La Eurocopa 2008 marcó un rumbo
Senna, una de las piezas claves de la selección española en la Eurocopa 2008
Uno de los entrenadores más prestigiosos del fútbol español, Luis Aragonés, llegó a la selección para el Mundial de 2006 en Alemania. España presentaba un buen grupo de jugadores, pero la falta de experiencia en eventos de este tipo de algunos, como David Villa, unida a la falta de un relevo generacional, la presencia de Raúl González o Santiago Cañizares denuestran la falta de este relevo, llevaron a España a una nueva decepción en octavos de final contra la última Francia de Zinedine Zidane.

En la Eurocopa 2008 la suerte cambió para los nuestros. Esta competición marcó un rumbo hacia el éxito. Una selección marcada por la batuta de Xavi Hernández y Marcos Senna unida a la garra y el gol de David Villa y Fernando Torres. Esta vez sí, la selección tenía un estilo de juego claro vinculado a la circulación de balón fluida y la solidez en defensa, sin renunciar a vertiginosos contraataques aprovechando la velocidad de los delanteros y la capacidad de pase de los mediocampistas. No había nota disonante en la música de la roja. Uno de los momentos mágicos de la competición fue la tanda de penaltis contra Italia, en cuartos de final. Más de media España ya había visto esta película, el maleficio de los cuartos. Esta vez la moneda cayó del lado de la selección y esa es una de las claves para entender la tranquilidad que tuvo el equipo para arrasar en el resto del torneo y conseguir la victoria.
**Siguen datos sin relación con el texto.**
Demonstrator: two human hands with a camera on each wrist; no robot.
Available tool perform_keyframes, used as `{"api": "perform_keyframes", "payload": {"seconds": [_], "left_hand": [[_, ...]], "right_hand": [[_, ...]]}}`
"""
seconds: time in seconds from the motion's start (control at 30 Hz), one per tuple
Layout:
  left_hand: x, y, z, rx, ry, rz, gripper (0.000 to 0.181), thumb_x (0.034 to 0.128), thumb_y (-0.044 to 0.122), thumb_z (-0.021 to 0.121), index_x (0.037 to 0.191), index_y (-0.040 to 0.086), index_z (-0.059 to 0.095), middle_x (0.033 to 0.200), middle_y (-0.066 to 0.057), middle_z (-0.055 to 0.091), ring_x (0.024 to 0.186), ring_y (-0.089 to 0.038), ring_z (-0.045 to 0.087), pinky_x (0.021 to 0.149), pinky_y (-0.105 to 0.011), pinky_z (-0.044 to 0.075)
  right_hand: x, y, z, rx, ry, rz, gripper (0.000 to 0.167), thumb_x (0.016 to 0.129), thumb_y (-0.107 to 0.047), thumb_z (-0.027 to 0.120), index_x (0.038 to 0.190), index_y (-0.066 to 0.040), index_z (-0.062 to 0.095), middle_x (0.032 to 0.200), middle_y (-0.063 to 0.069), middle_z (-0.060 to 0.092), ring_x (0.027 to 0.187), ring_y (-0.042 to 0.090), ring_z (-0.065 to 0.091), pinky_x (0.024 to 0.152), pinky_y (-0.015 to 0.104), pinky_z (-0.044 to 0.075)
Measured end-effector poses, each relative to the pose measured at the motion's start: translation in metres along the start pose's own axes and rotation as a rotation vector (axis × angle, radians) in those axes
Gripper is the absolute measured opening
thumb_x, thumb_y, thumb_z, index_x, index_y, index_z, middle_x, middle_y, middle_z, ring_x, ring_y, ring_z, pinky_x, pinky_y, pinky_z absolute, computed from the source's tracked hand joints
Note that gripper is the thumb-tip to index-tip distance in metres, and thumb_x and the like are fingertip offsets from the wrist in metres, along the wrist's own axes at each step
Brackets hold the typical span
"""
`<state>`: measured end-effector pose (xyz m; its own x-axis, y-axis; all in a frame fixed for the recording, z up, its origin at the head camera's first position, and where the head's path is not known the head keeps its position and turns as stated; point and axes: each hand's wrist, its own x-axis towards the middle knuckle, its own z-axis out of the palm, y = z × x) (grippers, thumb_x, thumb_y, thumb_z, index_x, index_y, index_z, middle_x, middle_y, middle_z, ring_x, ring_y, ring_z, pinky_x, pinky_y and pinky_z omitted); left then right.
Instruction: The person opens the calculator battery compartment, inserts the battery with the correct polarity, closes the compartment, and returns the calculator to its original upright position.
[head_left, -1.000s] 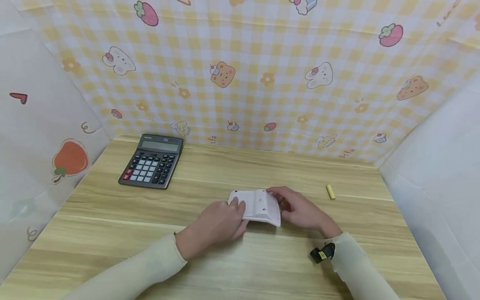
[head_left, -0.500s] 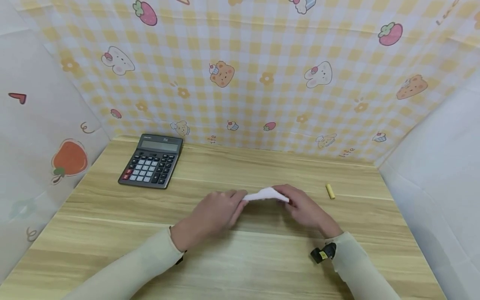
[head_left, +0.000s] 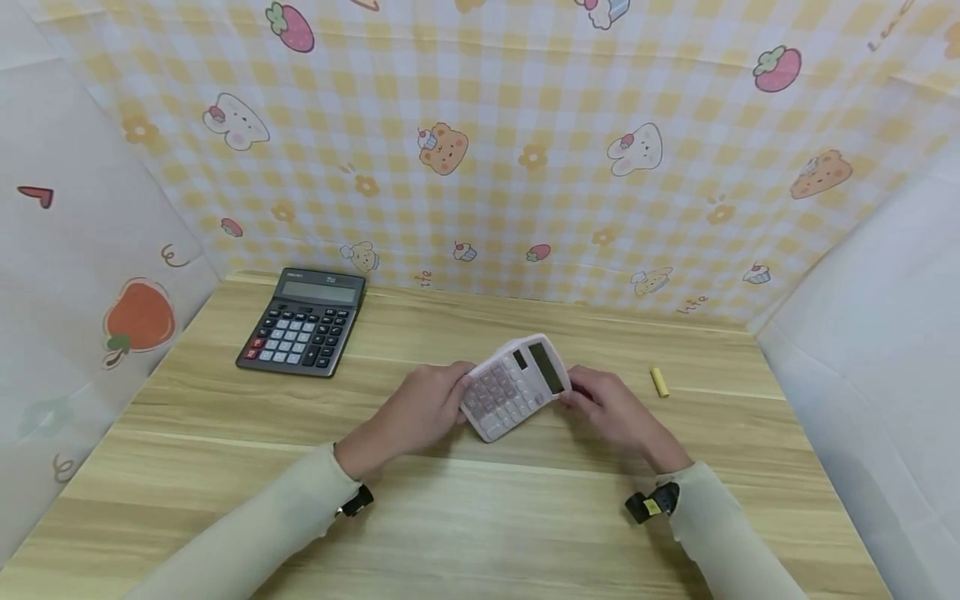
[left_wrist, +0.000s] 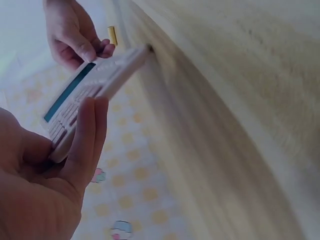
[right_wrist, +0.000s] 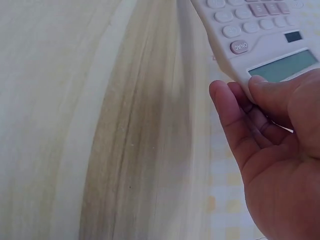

2010, España se confirma como el mejor equipo del mundo.
Iniesta celebrando el gol de la final contra Holanda con la camiseta en recuerdo a Dani Jarque
Sin lugar a dudas es el mejor equipo del mundo. Igual que el Brasil del 74 marcó una época, España la está marcando en estos momentos. Durante unos años en los que el físico y los medios estorbo tipo Gattuso están de moda España ha creado la antítesis a esta tendencia y, con ella, ha logrado el éxito.

La selección española es un homenaje al catalanismo futbolístico y a la talla media de los españolitos. Jugadores que no destacan por sus grandes capacidades físicas ni por su rapidez, sino por su inteligencia y control del balón. Hablamos de Gerard Piqué, de Xavi Hernández, de Sergio Busquets, de Francesc Fábregas o de Andrés Iniesta, que personifica la esencia del fútbol catalán pese a ser de Fuentealbilla (Albacete). Precisamente, él fue el autor del único gol en la final contra Holanda y esto le supone ser el favorito para conseguir el Balón de Oro de este año. Este estilo es fruto de la Masia, pero también del estilo de fútbol que se enseña en las canteras del Espanyol, el Europa o el Sant Andreu. A esto, se le suma la rapidez y lucha del fútbol del norte. Villa tiene el gol de Quini y la garra de Luis Enrique. Además, es de vital importancia la figura de un portero que no falla en los momentos cruciales sinó que mejora en ellos. Iker Casillas parece que ha heredado la llamada “flor de Miguel Muñoz”.

Una simbiosis que, por fin, ha llevado a España a la victoria en una Copa del Mundo. El 2010 será recordado por todos los aficionados al futbol como el año en que España ganó el Mundial.